Your task
Every line in the data below that includes "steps" belongs in the answer, copied as it stands.

Data extract
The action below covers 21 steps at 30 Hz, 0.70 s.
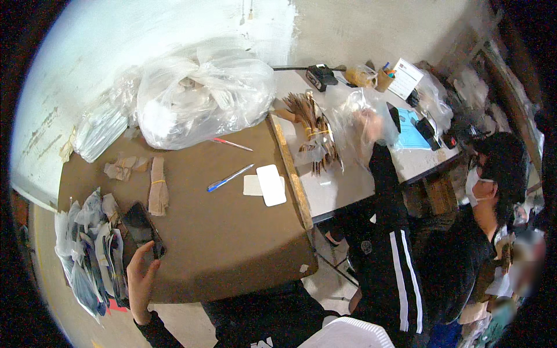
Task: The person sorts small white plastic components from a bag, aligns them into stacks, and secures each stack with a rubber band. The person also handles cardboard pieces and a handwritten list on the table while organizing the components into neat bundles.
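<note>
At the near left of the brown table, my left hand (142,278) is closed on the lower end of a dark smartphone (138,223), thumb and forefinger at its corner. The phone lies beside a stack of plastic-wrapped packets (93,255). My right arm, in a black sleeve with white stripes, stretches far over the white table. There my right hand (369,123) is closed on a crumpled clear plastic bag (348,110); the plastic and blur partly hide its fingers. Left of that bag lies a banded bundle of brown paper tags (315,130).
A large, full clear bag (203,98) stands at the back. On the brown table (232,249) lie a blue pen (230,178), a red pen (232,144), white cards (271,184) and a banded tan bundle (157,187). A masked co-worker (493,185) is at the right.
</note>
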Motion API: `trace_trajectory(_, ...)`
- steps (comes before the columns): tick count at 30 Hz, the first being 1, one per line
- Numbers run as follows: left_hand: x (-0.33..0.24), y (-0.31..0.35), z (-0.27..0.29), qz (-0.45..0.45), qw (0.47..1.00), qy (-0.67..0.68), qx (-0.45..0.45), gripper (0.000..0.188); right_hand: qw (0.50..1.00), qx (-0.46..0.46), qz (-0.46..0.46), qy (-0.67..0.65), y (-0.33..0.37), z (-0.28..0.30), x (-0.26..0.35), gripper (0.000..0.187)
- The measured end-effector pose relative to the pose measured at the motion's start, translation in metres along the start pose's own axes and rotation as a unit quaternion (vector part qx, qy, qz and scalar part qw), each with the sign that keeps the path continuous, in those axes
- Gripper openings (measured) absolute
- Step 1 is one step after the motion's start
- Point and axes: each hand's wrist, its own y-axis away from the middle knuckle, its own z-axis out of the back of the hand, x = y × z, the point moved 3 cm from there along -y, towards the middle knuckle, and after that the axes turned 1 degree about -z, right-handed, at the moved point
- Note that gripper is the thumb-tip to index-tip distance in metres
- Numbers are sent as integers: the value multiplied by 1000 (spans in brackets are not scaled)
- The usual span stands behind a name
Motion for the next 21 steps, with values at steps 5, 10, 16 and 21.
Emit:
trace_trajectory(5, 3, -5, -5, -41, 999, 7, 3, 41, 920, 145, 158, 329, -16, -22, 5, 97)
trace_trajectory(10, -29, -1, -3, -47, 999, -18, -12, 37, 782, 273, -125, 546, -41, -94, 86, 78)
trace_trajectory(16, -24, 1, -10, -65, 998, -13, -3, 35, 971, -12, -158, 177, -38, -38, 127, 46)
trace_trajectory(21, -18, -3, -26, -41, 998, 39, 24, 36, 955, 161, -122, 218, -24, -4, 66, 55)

Answer to the exercise
The action below covers 21 steps at 30 Hz, 0.70 s.
- steps (comes before the columns): tick count at 30 Hz, the first being 1, one per line
Motion for the next 21 steps, with values at steps 5, 10, 16 and 21.

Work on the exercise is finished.